What was Coe thinking?  This is not what we expect when we pick up the story of a life that we hope will be a lot more exciting than our own.  But Coe has not written that kind of biography, any more than B.S. Johnson wrote that kind of novel.  Not that we will have to work as hard as one might imagine, for Coe is a self-confessed traditionalist; he will not risk alienating his readers.  Instead, he does everything in his considerable powers to charm, entertain, and persuade in the hopes that readers will stick with his long and unwieldy tract to "the very last word."  Because Jonathon Coe believes that novels really do matter, that our lives would be irrevocably diminished without them.  And that may very well be something that he learned from the torturous search for art in the novel making of B.S. Johnson.

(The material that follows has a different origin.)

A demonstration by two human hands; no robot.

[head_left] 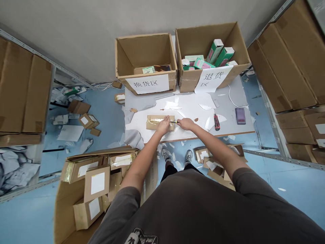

            Bryan Stanley William Johnson was born in Hammersmith, England to a working-class family in 1933.  His early life was defined by the trauma of wartime evacuation, a prolonged separation from his family, and his struggles to gain entrance to the university.  During his teens, he worked as an accountant in various low-level positions, an experience that provided him with the experience and skills for his sixth novel, Christie Malry's Own Double Entry:  a send-up of capitalism done in high modernist style.  Johnson found inspiration for the book in the life of Luca Bartolomeo Pacioli, a Tuscan monk and friend of Leonardo Di Vinci, who in a paper penned in 1494 laid down the science of double entry bookkeeping.  Paying homage to this exceptional accountant, Christie Malry's Own Double Entry proceeds according to the kind of logical madness that one would expect from an author who defended against great odds his belief that it is not the author's job to tell a story.  Instead of a story, Johnson offers us the shifting viewpoint that we associate with James Joyce; instead of plot, he gives us experiments with time, death and decay - showing how these forces affect the structure of the novel; in place of conflict, Johnson focuses on personal trauma, memory, and loss; and where we expect resolution, Johnson offers no consolation for the fact that life is not a story and it does not always end happily.


            Nor did Johnson's.  Depressed, manic, alcoholic, and finally suicidal, Johnson was a man beset by many demons.  He made friends but he made even more enemies, and there were times in his life when he seemed determined to destroy his own career out of sheer spitefulness.  Coe makes excellent drama of the numerous letters Johnson wrote lambasting his agents and publishers for failing to understand the extent of his achievement.  He approached his work with grim seriousness, all the more so because his books cost so much to produce.  He liked to cut up his novels, put them in boxes, slice holes through them, and, when he tired of that, abandon them entirely.  When publishers balked at this, he flew into a rage.   A letter to Thomas Wallace of Holt, Rinehart and Winston begins, "You ignorant unliterary Americans make me puke," and it goes on to state that "Your letter makes it clear to me why it is that America has never produced a great writer:  and you won't recognize him even when he comes."  With this sort of behavior, it is a wonder that he was published at all.
            He was the recipient of some notable prizes, earning the respect of prominent writers, among them Samuel Beckett.  Cut-ups may not appeal to everyone but Johnson could write beautifully. If he lacked the sedate elegance of most modernists, it wasn't because he was full of himself or too delusional to know better.  Coe thinks so, but then he admits he doesn't understand his subject completely.  Johnson didn't want to be loved. He wanted respect.  His tribute to the late Sylvia Plath comes from long neglect and misunderstanding:  "Many misleading and unnecessary claims have been made for her work… which have made true assessment impossible for years yet; but the important thing is that she should be read."